KATHERINE FRANKE: Well, my circumstances are much less acute than the circumstances of our students right now. You know, I’ve been part of the Barnard and Columbia community since the late '70s. I went to Barnard as an undergrad. And I've been at Columbia now as a professor for 25 years. Columbia’s campus has always been a place where students have engaged the most critical issues of the day. When I was there in the late '70s, it was issues around feminism and pornography and sexual rights. And later, there were things around the Iraq War and the invitation of Mahmoud Ahmadinejad to the campus. You know, students, faculty have used the campus as a palette for learning about difficult issues — that's what we do at universities — for protesting or showing up for communities that are persecuted around the world.

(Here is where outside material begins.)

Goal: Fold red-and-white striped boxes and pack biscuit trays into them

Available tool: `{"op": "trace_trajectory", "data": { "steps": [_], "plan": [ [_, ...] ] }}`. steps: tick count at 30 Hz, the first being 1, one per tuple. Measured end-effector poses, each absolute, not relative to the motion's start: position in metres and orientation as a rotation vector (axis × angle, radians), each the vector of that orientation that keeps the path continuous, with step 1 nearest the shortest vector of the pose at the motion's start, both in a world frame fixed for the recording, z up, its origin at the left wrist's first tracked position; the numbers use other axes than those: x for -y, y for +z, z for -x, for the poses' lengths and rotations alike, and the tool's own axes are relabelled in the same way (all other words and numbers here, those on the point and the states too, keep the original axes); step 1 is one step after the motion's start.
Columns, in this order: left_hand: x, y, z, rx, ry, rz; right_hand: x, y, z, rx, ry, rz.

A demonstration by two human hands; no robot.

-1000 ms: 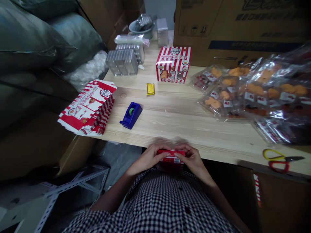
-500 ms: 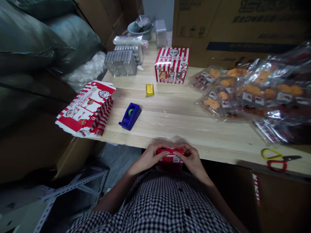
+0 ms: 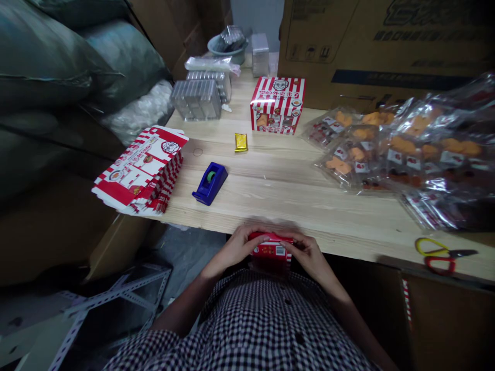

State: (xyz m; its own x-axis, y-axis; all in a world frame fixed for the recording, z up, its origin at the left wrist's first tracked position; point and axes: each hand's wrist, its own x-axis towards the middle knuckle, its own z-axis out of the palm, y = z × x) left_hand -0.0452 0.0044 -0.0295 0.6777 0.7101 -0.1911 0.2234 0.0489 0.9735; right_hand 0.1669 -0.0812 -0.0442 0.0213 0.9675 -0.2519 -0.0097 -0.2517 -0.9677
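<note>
A red box with a barcode label is held at the table's front edge, close to my body. My left hand grips its left end, thumb on the near upper edge. At the other end my right hand does the same; fingers of both hands curl over the far side, partly hidden. The box's lower part is dark and hard to make out. Beyond my hands lie a blue tape dispenser with green tape inside and a small yellow packet.
Flat red-and-white cartons are stacked at the left. A striped box stands at the back, before a large cardboard carton. Clear bags with orange pieces crowd the right, scissors near the front edge. Clear plastic cases stand back left.
My thumbs have shifted slightly on the red box, the right one lying nearer its upper edge. The view has moved a little; the things on the table stay put.
</note>
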Motion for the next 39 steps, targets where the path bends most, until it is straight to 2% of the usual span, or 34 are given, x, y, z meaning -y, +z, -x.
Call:
{"op": "trace_trajectory", "data": {
  "steps": [6, 12, 15, 19, 22, 24, 27, 30, 34, 39],
  "plan": [
    [-0.014, -0.028, 0.056, -0.855, 0.509, -1.462, 0.071, -0.041, -0.177, 1.065, 1.227, 1.411],
    [-0.045, 0.001, 0.054, -0.792, 0.7, -1.33, 0.026, 0.003, -0.19, 1.245, 1.093, 1.322],
    [-0.056, 0.006, 0.052, -0.847, 0.754, -1.363, 0.007, 0.015, -0.191, 1.297, 1.135, 1.269],
    [-0.05, -0.011, 0.053, -0.92, 0.716, -1.351, 0.004, -0.002, -0.184, 1.249, 1.371, 1.249],
    [-0.043, -0.025, 0.061, -0.957, 0.692, -1.445, 0.01, -0.024, -0.182, 1.15, 1.417, 1.316],
    [-0.049, -0.028, 0.077, -1.112, 0.827, -1.612, 0.015, -0.033, -0.187, 1.067, 1.38, 1.364],
    [-0.076, -0.024, 0.114, -1.592, 1.082, -1.718, 0.017, -0.033, -0.202, 0.949, 1.31, 1.401],
    [-0.106, -0.019, 0.149, -1.788, 0.98, -1.561, 0.019, -0.023, -0.213, 0.889, 1.18, 1.415],
    [-0.127, -0.022, 0.165, -1.651, 0.836, -1.442, 0.024, -0.01, -0.212, 0.887, 1.016, 1.437],
    [-0.129, -0.026, 0.159, -1.527, 0.877, -1.279, 0.03, -0.009, -0.21, 0.886, 0.983, 1.459]
  ]
}}
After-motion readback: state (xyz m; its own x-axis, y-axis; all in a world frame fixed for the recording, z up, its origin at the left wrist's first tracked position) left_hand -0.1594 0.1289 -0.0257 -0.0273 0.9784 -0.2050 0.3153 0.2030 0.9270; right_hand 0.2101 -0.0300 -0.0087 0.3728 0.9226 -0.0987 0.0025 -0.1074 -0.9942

And what we’ve seen this administration do since October 8th is kind of go to war against our students. I have never seen the university disband student groups for peaceful protest. We have scores, 30, 40, 50 complaints that the university has filed against students for violations of the disciplinary code or for organizing protests, based on their changing of the rules around how to have an event the night before the event, so that the students don’t even know that they’re violating some new event rule. The university said that SJP and JVP had to be suspended because they engaged in intimidating and threatening and antisemitic rhetoric. And then, in private meetings with them, they said, actually they didn’t, but they won’t retract that. So, that defamation of our students remains in the public and in the media and in the eyes and ears of our alums and of other students, but they won’t repudiate it.
And so, the students feel like they have nothing left that they can do, except protest against the university at this point. But Professor Mamdani and I and other faculty have been spending an enormous amount of time protecting our students from the university itself. Barnard students are being prosecuted for their social media posts and for hanging Palestinian flags outside of their dorm rooms, when New York City law specifically protects the hanging of flags outside of a dormitory. So, it feels like we’re under a kind of siege, too, at Columbia and at Barnard.

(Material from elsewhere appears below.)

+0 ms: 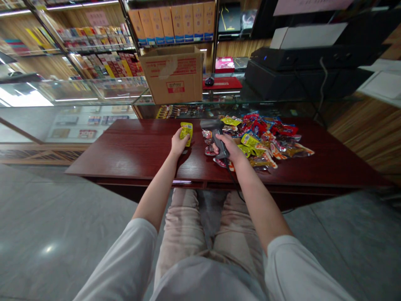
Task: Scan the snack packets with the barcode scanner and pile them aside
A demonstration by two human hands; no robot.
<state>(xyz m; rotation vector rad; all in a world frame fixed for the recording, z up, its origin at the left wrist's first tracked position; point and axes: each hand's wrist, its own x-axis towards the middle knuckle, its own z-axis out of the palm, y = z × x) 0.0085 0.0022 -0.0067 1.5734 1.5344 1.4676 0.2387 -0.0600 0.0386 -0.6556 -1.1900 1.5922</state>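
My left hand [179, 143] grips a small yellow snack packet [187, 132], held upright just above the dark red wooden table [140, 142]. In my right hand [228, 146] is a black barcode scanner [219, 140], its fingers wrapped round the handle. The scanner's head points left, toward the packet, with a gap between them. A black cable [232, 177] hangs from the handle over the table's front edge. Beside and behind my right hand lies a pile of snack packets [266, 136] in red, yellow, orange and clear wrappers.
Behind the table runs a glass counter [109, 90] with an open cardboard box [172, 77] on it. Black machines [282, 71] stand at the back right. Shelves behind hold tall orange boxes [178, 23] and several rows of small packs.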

AMY GOODMAN: Professor Mamdani, before you were a professor at Columbia, you were a professor and director of the Centre for African Studies at the University of Cape Town in South Africa. Tomorrow, the decision will come out of the International Court of Justice, an emergency decision on South Africa’s case, genocide case, against Israel. Your final comments?
MAHMOOD MAMDANI: Well, for those who read the South African application, it must be clear that its strong point was the content, the argument, the substance. The empirical material relied, drew totally from U.N. sources and from no other source, really. So it was unimpeachable.
The Israeli side, the Israeli lawyers did not say anything, did not present any defense on whether a genocide is unfolding. What they did defend was that, procedurally, South Africa should not be the party making an application.
AMY GOODMAN: Well, Mahmood Mamdani, we’re going to continue this discussion and post it online at democracynow.org. Mahmood Mamdani, professor of government at Columbia University, and Katherine Franke, Columbia Law School professor. I’m Amy Goodman. Thanks for joining us.